自分勝手な部分に気づかせてくれた仲間の存在

あの頃の私は、「なぜ自分ばかりがこんな業務量を抱えなければならないのか」

「どうして面倒な作業が自分に回ってくるのか」そんな不満でいっぱいだった。

仕事中はずっと怒った顔をしていて、昼休みも取らずに不貞腐れながら作業していることもあった。

そんな気持ちで過ごしていたら、周りの人がどんどん離れていった。それが本当にショックだった。

手伝ってほしいのに「手伝ってほしい」と言えない。不良品が出て作業が止まる。

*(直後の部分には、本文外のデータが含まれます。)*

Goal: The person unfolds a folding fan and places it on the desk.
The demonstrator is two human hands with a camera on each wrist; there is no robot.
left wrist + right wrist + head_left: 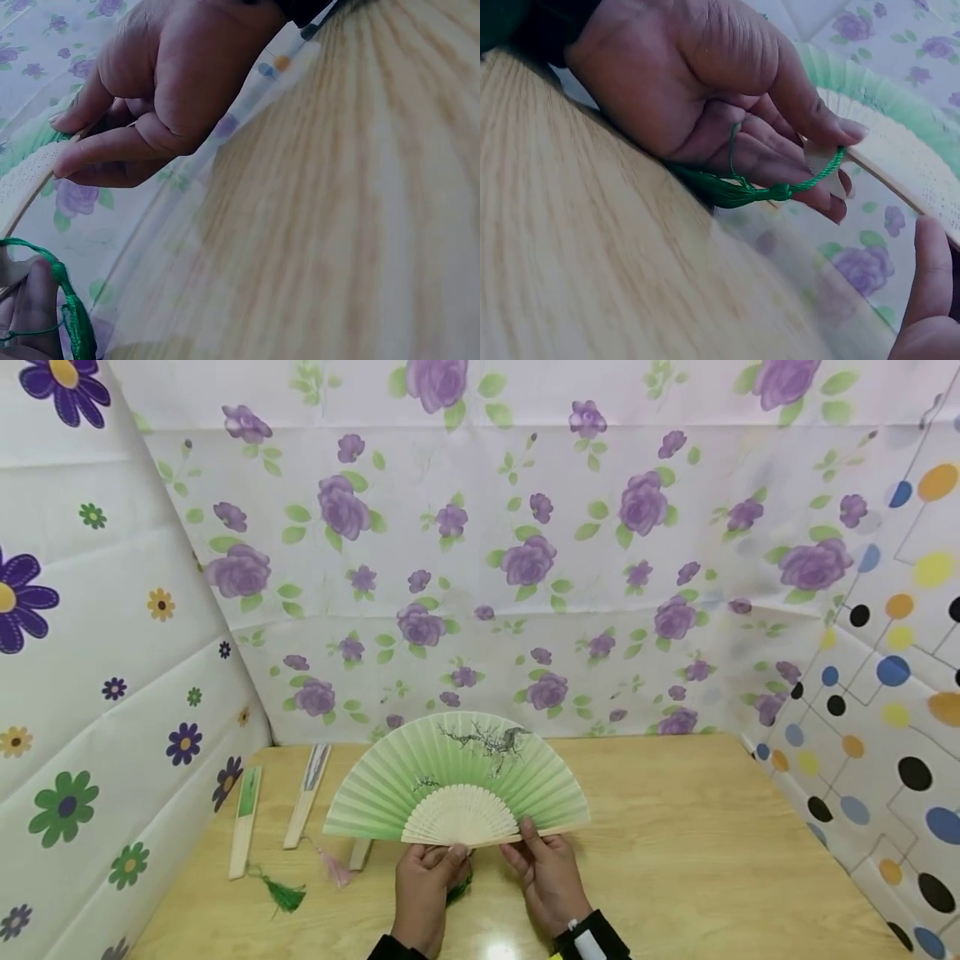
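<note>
A person holds a green folding fan (457, 777) fully spread above the wooden table (675, 843), its pale pierced ribs fanning up from the pivot at about 6 o'clock of the leaf. The left hand (426, 881) is clamped on the fan near the pivot: in the right wrist view its thumb and fingers pinch the end of the guard stick, and the green tassel (742, 191) on its cord loops across the fingers and hangs into the palm. The right hand (546, 875) has its fingers curled against the lower edge of the fan at the right guard; the left wrist view shows thumb and forefinger pinching that stick. The step in hand seems to be the handling of the opened fan, held out flat by both ends. Closing it would call for the right hand to sweep its guard round toward the left one while the left keeps the pivot pinched and the tassel clear of the ribs; that is a judgement, not a thing seen. Counted: one open fan in the hands, and at 9 o'clock of it two closed fans lying on the table, one with a green tassel (245, 821) and one with a pink tassel (307, 793). A further pale stick end (360, 853) shows just under the open fan's left edge; what it belongs to cannot be told.
</note>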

仕事は進まず、どんどん溜まっていく。

自分のことも嫌になって、ストレスで心が潰れていくようだった。

何日か体調不良で休んで、久しぶりに出社したとき、他部署の先輩が声をかけてくれた。

その時、同じ部署のメンバーの前で私は

「◯◯さんだけですよ、心配してくれるの」と口にしてしまった。

すると、同じ部署のメンバーが

「みんな心配してたんだよ!!!」

と怒ってくれた。

その言葉で、私は自分が自己中心的な考え方になっていたことに気づいた。


みんなは私を見放したわけじゃなかった。嫌いになったわけでもなかった。ちゃんと心配して、見守ってくれていたんだ。

そしてその時、怒ってくれる人がいるって、こんなにも大きなことなんだと気づいた。

この体験から、もう自分勝手な性格から卒業したいと思った。

ひとりで抱え込むのは終わりにして、苦手なことは人から学んでいこうと決めた。

「できる人」を装うのではなく、自然体でいることで、周囲の人たちとの関係も築きやすくなった。

そうして私は、相手を信じて、人を信頼することができるようになっていった。